# Exercise directions:
Take the listing and print it in full, exactly as given.
*** Block opens ***
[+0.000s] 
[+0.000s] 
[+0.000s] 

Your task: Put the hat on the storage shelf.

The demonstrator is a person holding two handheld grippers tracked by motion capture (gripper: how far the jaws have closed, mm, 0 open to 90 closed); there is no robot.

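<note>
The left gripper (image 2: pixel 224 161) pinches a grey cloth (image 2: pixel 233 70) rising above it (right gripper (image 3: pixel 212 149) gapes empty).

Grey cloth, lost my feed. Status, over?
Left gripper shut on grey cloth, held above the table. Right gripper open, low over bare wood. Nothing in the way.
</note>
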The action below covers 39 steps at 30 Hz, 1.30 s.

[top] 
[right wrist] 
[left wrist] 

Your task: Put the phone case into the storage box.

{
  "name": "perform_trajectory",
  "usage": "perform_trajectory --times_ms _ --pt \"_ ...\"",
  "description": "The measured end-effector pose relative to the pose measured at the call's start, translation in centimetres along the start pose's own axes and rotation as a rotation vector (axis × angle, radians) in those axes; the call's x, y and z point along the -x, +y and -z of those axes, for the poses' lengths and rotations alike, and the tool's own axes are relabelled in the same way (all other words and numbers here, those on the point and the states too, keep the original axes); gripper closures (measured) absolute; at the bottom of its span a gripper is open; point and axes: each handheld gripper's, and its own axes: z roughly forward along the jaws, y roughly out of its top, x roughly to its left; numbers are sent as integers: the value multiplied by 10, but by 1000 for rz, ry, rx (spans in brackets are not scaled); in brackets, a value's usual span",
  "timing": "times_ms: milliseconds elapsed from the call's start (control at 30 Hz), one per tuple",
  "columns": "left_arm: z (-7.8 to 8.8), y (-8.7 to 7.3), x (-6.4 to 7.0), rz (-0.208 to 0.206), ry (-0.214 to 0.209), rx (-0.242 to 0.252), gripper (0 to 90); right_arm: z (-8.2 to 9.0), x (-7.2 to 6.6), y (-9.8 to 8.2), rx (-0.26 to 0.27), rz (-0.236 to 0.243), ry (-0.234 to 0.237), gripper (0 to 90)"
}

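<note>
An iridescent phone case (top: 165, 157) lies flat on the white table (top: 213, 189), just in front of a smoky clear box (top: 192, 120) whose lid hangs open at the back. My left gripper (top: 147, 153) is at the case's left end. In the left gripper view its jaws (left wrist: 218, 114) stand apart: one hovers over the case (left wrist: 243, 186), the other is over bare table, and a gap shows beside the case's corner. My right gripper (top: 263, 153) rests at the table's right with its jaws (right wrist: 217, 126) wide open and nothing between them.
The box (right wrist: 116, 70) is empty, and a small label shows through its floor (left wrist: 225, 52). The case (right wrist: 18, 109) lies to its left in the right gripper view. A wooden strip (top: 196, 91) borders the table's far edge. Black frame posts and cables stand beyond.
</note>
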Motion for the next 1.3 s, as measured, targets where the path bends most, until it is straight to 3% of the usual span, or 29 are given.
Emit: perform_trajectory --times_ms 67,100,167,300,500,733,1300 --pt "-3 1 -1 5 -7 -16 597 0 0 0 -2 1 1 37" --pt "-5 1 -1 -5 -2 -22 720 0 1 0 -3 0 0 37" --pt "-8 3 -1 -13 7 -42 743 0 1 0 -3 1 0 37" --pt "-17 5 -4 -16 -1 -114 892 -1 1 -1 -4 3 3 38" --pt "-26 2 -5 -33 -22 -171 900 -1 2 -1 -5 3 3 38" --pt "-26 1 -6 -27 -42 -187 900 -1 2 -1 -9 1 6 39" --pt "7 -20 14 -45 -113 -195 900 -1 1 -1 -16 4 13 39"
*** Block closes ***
# Response:
[+0.000s] 
[+0.000s] 
[+0.000s] 

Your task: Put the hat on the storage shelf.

The demonstrator is a person holding two handheld grippers tracked by motion capture (gripper: how far the jaws have closed, mm, 0 open to 90 closed); there is no robot.

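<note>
The left gripper (image 2: pixel 224 161) pinches a grey cloth (image 2: pixel 233 70) rising above it (right gripper (image 3: pixel 212 149) gapes empty).

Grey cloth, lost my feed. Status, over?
Left gripper shut on grey cloth, held above the table. Right gripper open, low over bare wood. Nothing in the way.
</note>
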The action below covers 39 steps at 30 Hz, 1.30 s.

[top] 
[right wrist] 
[left wrist] 

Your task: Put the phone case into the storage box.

{
  "name": "perform_trajectory",
  "usage": "perform_trajectory --times_ms _ --pt \"_ ...\"",
  "description": "The measured end-effector pose relative to the pose measured at the call's start, translation in centimetres along the start pose's own axes and rotation as a rotation vector (axis × angle, radians) in those axes; the call's x, y and z point along the -x, +y and -z of those axes, for the poses' lengths and rotations alike, and the tool's own axes are relabelled in the same way (all other words and numbers here, those on the point and the states too, keep the original axes); gripper closures (measured) absolute; at the bottom of its span a gripper is open; point and axes: each handheld gripper's, and its own axes: z roughly forward along the jaws, y roughly out of its top, x roughly to its left; numbers are sent as integers: the value multiplied by 10, but by 1000 for rz, ry, rx (spans in brackets are not scaled); in brackets, a value's usual span",
  "timing": "times_ms: milliseconds elapsed from the call's start (control at 30 Hz), one per tuple",
  "columns": "left_arm: z (-7.8 to 8.8), y (-8.7 to 7.3), x (-6.4 to 7.0), rz (-0.208 to 0.206), ry (-0.214 to 0.209), rx (-0.242 to 0.252), gripper (0 to 90); right_arm: z (-8.2 to 9.0), x (-7.2 to 6.6), y (-9.8 to 8.2), rx (-0.26 to 0.27), rz (-0.236 to 0.243), ry (-0.234 to 0.237), gripper (0 to 90)"
}

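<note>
An iridescent phone case (top: 165, 157) lies flat on the white table (top: 213, 189), just in front of a smoky clear box (top: 192, 120) whose lid hangs open at the back. My left gripper (top: 147, 153) is at the case's left end. In the left gripper view its jaws (left wrist: 218, 114) stand apart: one hovers over the case (left wrist: 243, 186), the other is over bare table, and a gap shows beside the case's corner. My right gripper (top: 263, 153) rests at the table's right with its jaws (right wrist: 217, 126) wide open and nothing between them.
The box (right wrist: 116, 70) is empty, and a small label shows through its floor (left wrist: 225, 52). The case (right wrist: 18, 109) lies to its left in the right gripper view. A wooden strip (top: 196, 91) borders the table's far edge. Black frame posts and cables stand beyond.
</note>
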Motion for the next 1.3 s, as measured, targets where the path bends most, until it is straight to 3% of the usual span, or 29 are given.
Emit: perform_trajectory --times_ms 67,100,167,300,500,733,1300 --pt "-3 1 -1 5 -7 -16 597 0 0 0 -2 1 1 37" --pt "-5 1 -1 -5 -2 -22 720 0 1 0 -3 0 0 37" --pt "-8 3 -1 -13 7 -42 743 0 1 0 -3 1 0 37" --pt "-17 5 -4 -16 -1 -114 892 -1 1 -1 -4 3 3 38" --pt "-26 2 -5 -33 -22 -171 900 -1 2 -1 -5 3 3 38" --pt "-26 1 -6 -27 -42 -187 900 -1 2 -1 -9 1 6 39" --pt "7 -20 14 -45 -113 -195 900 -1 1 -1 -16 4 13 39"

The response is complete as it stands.